Un'opera di struggente bellezza.
La recensione di Alvise Bompensa

l'albero dei cappelli_Ti bastano poche righe per capire che una storia è buona, soprattutto se da sempre insegui racconti compiuti, esatti, definitivi, nei quali sperimentare il piacere di una trama nuova, originale, coinvolgente.
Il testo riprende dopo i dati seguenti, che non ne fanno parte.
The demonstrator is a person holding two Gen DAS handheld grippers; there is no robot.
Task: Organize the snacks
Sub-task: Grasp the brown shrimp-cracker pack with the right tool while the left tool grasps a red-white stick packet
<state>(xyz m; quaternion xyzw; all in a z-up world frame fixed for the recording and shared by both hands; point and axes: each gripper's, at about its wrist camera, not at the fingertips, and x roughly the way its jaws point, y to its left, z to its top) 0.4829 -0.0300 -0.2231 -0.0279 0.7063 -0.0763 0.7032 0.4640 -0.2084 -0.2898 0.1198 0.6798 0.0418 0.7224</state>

Se poi questa storia è ambientata in una terra che ti appartiene e che conosci, riesci anche a localizzare in un punto ideale nello spazio i personaggi del racconto e li segui meglio, li capisci prima perché quella terra è una parte del loro carattere, del loro modo di vedere il mondo.

C’è un Abruzzo ideale nel bellissimo libro di Lorenzo Pierfelice “Il circo errante dell’equilibrio”, un Abruzzo che conosciamo bene, fatto di terra e di mare, di riti, di tradizioni e uomini incastrati nei loro piccoli paesini a costruire mondi immaginari, storpiare nomi, raccontare fatti e microfatti, in una provincia certe volte troppo pigra e troppo immobile perché valga la pena di essere raccontata.
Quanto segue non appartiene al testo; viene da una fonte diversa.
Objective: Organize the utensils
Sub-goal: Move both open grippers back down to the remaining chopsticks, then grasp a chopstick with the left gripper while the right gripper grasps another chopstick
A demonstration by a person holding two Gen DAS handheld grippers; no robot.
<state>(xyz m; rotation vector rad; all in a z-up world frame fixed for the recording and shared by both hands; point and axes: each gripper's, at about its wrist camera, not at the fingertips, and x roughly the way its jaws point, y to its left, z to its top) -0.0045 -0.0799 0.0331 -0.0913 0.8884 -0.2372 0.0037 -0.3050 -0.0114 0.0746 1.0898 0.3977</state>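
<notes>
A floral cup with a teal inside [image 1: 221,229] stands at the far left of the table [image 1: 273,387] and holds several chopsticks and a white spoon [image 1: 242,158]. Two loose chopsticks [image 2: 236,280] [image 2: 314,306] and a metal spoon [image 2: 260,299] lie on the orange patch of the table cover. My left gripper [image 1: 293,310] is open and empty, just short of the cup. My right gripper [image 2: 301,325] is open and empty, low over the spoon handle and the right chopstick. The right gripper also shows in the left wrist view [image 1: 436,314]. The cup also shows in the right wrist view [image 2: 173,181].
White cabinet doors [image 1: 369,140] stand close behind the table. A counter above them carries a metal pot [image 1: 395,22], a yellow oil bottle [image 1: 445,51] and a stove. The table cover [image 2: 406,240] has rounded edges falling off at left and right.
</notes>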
La stessa impossibilità di raccontare l’immobile che il protagonista del libro proclama fino alla fine, anche se di fronte a sé è cambiato tutto.
Quello che Lorenzo fa è costruire l’immobile a partire dall’equilibrio, e così si scopre che se il prima e il dopo sono identici l’uno con l’altro, quello che c’è in mezzo è una storia accattivante, rotonda, circolare, che connette uomini e cose apparentemente distanti, scopre fatti attraverso casi sempre nuovi, come refoli di vento che sfiorano i vestiti di un’equilibrista sul timone di un travocco.

L’Abruzzo di Lorenzo è un Abruzzo marinaro, fatto di salsedine, piatte nazionali che tagliano lo spazio da nord a sud, banchi di sabbia eterni popolati di bimbi chiassosi che “ricalano” dalle montagne. Lu sand nindDa Loreto Aprutino Lorenzo ha saccheggiato la storia del nostro Santo patrono, la sua particolarità, le sue stranezze (vere o presunte).

La sua storia però è molto altro, e l’Abruzzo è il trampolino adagiato sul mare per intrecciare tre racconti che partono lontani l’uno dall’altro, storie di uomini dalle miserie diverse, ma tutte allacciate intorno alla malinconia straziante di un passato, di una stagione, che li ha trasformati tutti e li ha resi diversi, forse più duri. È il palcoscenico di personaggi disegnati in maniera esatta nelle loro piccole manie, nelle loro miserie, nel vissuto di rapporti di potere sempre sbilanciati, comunque dolorosi.

Per essere un'opera d'esordio “Il circo errante dell’equilibrio” è già maturo ed è, nella sua struggente bellezza, il risultato di un percorso artistico che Lorenzo ha avviato anni fa. La trama, non scontata e circolare, è il risultato di un’analisi geometrica del disequilibrio che viene dalle sue esperienze pittoriche e grafiche.

A noi è piaciuto perché ci ha ricordato un pezzo della nostra storia e perché ce ne ha fatta vivere un’altra, immaginifica e triste al tempo stesso.
Siamo convinti che anche voi ne resterete affascinati.